A decisão atende a um pedido da Coligação Paraná Para Todos e da Federação Brasil da Esperança, que reúne partidos como PT e PDT. O pedido foi feito pelos advogados Eduardo Peccinin, Ângelo Ferraro, Miguel Novaes, Dylliardi Alessi, Juliana Bertholdi e Priscilla Bartolomeu.
Na decisão, concedida em caráter de urgência, o ministro determinou que Deltan fique impedido de receber ou utilizar recursos públicos de campanha, incluindo valores do Fundo Partidário e do FEFC (Fundo Especial de Financiamento de Campanha), caso já tenham sido repassados.
A medida também suspende a veiculação de sua propaganda eleitoral no rádio e na televisão, além de impedir a realização de outros atos de campanha eleitoral.
No último dia 8, o TREPR (Tribunal Regional Eleitoral do Paraná) acolheu os argumentos da defesa de Dallagnol e, por 4 votos a 3, decidiu deferir o registro de sua candidatura ao Senado pelo estado paranaense.
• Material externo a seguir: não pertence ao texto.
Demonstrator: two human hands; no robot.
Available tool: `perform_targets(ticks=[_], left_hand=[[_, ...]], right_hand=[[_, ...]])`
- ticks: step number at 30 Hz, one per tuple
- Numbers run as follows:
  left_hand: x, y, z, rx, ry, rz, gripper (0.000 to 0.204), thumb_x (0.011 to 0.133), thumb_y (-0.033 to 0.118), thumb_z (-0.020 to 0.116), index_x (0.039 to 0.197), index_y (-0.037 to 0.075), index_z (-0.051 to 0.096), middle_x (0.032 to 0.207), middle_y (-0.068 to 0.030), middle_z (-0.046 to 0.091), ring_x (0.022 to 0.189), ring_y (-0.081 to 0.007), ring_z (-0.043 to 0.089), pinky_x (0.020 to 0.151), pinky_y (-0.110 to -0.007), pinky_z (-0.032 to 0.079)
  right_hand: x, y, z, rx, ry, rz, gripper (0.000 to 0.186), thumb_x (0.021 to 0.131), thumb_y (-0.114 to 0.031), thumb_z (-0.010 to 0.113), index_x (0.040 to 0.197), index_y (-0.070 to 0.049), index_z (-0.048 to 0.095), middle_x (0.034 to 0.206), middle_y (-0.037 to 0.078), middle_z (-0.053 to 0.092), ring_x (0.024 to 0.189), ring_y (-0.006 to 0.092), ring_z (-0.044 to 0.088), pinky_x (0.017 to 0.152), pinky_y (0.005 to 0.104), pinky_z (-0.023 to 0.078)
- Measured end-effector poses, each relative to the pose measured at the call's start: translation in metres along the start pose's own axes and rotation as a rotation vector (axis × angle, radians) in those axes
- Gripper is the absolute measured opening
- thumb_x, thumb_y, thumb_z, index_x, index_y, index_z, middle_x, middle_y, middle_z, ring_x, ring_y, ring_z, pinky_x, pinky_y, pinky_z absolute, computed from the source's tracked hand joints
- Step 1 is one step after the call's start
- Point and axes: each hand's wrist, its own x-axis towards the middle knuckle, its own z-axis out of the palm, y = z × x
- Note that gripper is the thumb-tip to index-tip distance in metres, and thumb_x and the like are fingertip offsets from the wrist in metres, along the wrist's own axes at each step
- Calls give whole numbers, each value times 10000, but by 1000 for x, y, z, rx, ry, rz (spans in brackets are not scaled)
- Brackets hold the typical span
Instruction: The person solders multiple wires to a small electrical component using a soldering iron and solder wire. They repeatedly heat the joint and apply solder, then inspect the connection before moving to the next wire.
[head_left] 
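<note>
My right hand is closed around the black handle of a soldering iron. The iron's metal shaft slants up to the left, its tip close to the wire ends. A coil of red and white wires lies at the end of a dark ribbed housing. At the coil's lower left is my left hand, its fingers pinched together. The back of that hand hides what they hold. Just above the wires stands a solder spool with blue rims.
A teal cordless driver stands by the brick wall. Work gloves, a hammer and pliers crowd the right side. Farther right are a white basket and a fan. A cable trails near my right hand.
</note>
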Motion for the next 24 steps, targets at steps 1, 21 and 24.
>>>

Com a decisão, o ex-deputado federal foi considerado elegível para disputar as eleições de outubro de 2026.
Entretanto, segundo Floriano, a decisão foi “tomada em afronta” ao TSE, “sem o mínimo respaldo jurídico” e causando “efeitos disturbadores do processo eleitoral”.
“Isso porque o eleitor é livre para combinar suas escolhas, de modo que um candidato inelegível pode mudar, com os votos a ele dedicados, de forma irreversível o resultado da eleição, pois seus eleitores terão sido impedidos de fazer outra combinação de voto a seu critério”, diz o ministro em sua decisão.
Deltan Dallagnol tenta novamente retornar ao cenário político-eleitoral após ter perdido mandato de deputado federal em 2023, por decisão do Tribunal Superior Eleitoral.